Well, in this tragic story we are reminded of a couple of things. We are reminded that money is NOT everything. Like the Pharisees, there are those today who preach that if you are rich God loves you more than poor people. I even heard a sermon that said something like that in an LCMS church in a town where the average income was twice what we have here in Edmond. We are blessed to have what we have, but our chief pursuit in life is not supposed to be wealth. We are here to receive what God gives, and share it!
Another thing that we are reminded of here is that we need to know God’s Word: Moses, the Prophets, Jesus. We need to know it all and know it well. And then we have to live the way it says to live in here (the Bible). Our faith is not something we are to pull out on a Sunday morning when we are in Church and then put away the rest of the week. Our faith and knowledge of the word is something that should be going on, demonstrably 24/7/365. We should love the Lord with all our hearts and all our souls and all our minds and all our strength. We should love our neighbors as ourselves. We should love our enemies and be kind to those who persecute us.
These are things we should be doing because Jesus did them for us. We know that living this life in a truly God-pleasing way is impossible. But honestly, that is no excuse. And that is why God sent Jesus: To die for us. To rise for us. And to gift us with His Grace so that by faith, we will not end up where the rich man ended up. Instead, by faith in the crucified and risen Jesus, we will also be “in the bosom of Abraham.”

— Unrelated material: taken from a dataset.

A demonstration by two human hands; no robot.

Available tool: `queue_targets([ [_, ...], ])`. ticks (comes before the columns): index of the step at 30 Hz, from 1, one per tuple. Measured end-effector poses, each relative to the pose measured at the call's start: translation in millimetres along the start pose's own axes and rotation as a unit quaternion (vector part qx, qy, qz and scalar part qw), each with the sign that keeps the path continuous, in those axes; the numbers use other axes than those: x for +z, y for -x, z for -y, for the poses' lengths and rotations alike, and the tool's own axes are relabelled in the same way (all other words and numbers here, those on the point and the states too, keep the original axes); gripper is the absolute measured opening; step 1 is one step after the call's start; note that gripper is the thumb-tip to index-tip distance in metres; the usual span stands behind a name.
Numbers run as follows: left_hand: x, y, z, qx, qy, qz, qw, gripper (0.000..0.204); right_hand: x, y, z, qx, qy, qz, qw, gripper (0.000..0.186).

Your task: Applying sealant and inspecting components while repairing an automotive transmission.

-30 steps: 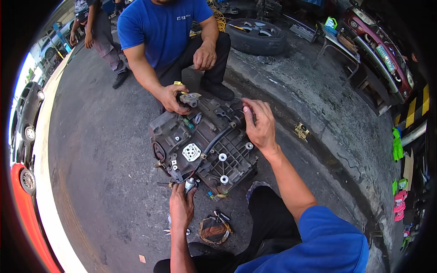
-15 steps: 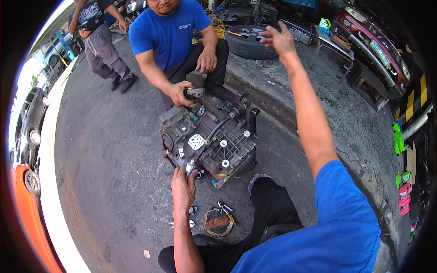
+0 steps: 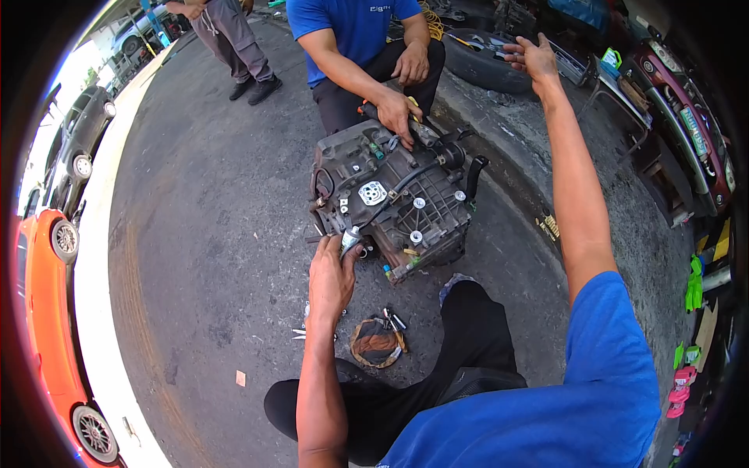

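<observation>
Grey and greasy, the big metal gearbox [image 3: 394,199] sits on the dark ground [image 3: 211,234] between two people. Close to me, small tools [image 3: 394,320] and a round rag bundle [image 3: 374,343] lie by my knee. My left hand [image 3: 331,277] rests on the near edge of the gearbox, fingers curled around a small silver part [image 3: 349,236] there. That grip looks light, so the part could slip and roll off into the dirt. Farther away, the other person's hand [image 3: 399,117] presses on the top of the gearbox. If that hand pushes hard, the heavy box might tip onto my fingers. Farthest off, my right hand [image 3: 530,58] is up in the air, open, holding nothing, so it cannot help steady the box.
</observation>
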State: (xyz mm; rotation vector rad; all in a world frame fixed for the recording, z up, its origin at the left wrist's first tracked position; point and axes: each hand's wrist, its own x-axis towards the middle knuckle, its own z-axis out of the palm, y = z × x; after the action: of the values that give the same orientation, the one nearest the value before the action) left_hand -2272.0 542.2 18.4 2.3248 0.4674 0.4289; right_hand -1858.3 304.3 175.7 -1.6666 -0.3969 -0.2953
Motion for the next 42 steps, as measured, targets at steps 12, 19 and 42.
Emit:
queue_targets([
  [12, 18, -18, -3, -0.009, -0.006, 0.05, 0.999, 0.031, 43, 69, -119, -0.059, 0.271, 0.097, 0.956, 0.043],
  [19, 19, -17, 3, -0.013, -0.038, 0.052, 0.998, 0.03, 79, 125, -142, -0.075, 0.371, 0.122, 0.918, 0.045],
  [42, 37, -24, 6, -0.036, -0.014, 0.069, 0.997, 0.03, 76, 120, -146, -0.053, 0.366, 0.122, 0.921, 0.045],
])
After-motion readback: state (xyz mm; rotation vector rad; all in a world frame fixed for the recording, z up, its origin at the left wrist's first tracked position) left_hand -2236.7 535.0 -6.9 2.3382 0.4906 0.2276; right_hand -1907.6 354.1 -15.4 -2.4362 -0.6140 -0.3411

Let’s end with this: Ken Klass of the Lutheran Hour told the story this week about an Italian town called Sybaris in 500 B.C. Sybaris had an army of cavalry which was so experienced and excellent that everyone in the entire town thought, “We are safe.” Those horses were so well trained that when music was played they pranced in place. They thought they had it made.
Here’s the thing: The enemies of the city also knew about the horses that pranced in place. When Sybaris went to war against the army of Croton, a city about 60 miles away, the army of Croton played some loud music, and the horses danced instead of going into battle. Oops. Sybaris was defeated: so much for having it made.
The same is true for us. Talk to the person you know who seems to have it made. Ask them if they really do, if they are content, and they’ll say, “No. We’ve got money, but our health hasn’t been the best” or “Our marriage is having some trouble” or they’ll say something else.
The thing is we do have it made. God made sure of that by sending His Son to save us. Are you poor? Jesus was poor and had no home of His own. Do you feel alone? Jesus was alone. His best friends left Him; one of them betrayed Him; another denied knowing Him. Do you think life is unfair? Jesus understands. He never did anything wrong, but He was still sentenced to death. And He suffered those things for you — so those who are given faith in Him might know that God’s desire is to give us eternal life and eternal peace.
Therefore, it is my prayer we will not be distracted from the real riches of this life, but that God’s Word will continually remind us of what is truly important, now and forever. We have been given forgiveness, faith, and eternal life, for the sake of Jesus Christ. With God’s gifts in here, we do have it made.